* [What you will do] Copy the listing exactly as given. Omit every picture.
Start of Given information
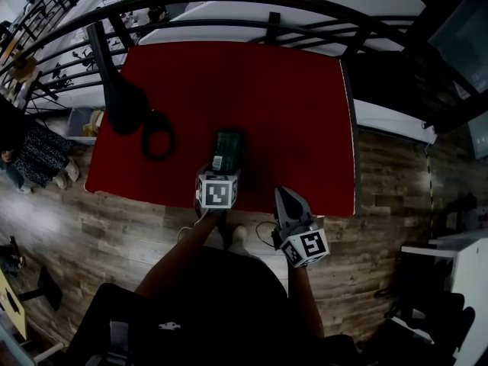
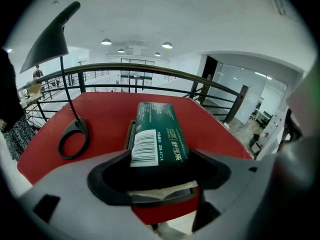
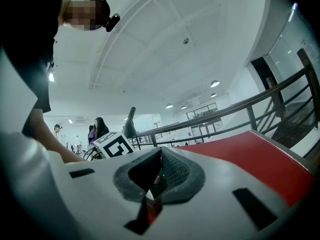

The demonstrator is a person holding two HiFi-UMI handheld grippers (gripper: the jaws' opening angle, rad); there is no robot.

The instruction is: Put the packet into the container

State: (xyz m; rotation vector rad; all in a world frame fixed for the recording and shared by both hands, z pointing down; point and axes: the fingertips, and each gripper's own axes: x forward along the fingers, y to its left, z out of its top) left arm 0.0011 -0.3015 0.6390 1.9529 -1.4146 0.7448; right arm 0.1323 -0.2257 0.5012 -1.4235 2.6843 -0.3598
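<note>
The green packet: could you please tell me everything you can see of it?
The green packet is long, flat and glossy, dark green with pale print on top and a white barcode label at its near end. It lies lengthwise over a shallow dark container on the red table. Its near end sits between the left gripper's wide-set jaws; dark gaps show either side, so they seem not to press on it. Beneath that end shows something white and crumpled.

Green packet (image 2: 159,134), barcode label up, lies tilted in shallow dark container (image 2: 129,133).
</note>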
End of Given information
* [Task solution]
The demonstrator is a person holding two HiFi-UMI handheld grippers (gripper: the jaws' opening angle, rad); there is no robot.

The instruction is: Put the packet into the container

State: (xyz m; rotation vector rad; all in a world frame fixed for the recording and shared by both hands, z pointing down; point and axes: the fingertips, and each gripper's own axes: x forward along the fingers, y to its left, z out of its top) left arm 0.0011 -0.3015 0.6390 1.9529 -1.4146 0.7448; right arm 0.1323 -0.2257 0.5012 -1.4235 2.6843 -0.3598
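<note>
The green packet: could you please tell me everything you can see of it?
The green packet is long, flat and glossy, dark green with pale print on top and a white barcode label at its near end. It lies lengthwise over a shallow dark container on the red table. Its near end sits between the left gripper's wide-set jaws; dark gaps show either side, so they seem not to press on it. Beneath that end shows something white and crumpled.

Green packet (image 2: 159,134), barcode label up, lies tilted in shallow dark container (image 2: 129,133).
</note>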

The answer requires no further additions.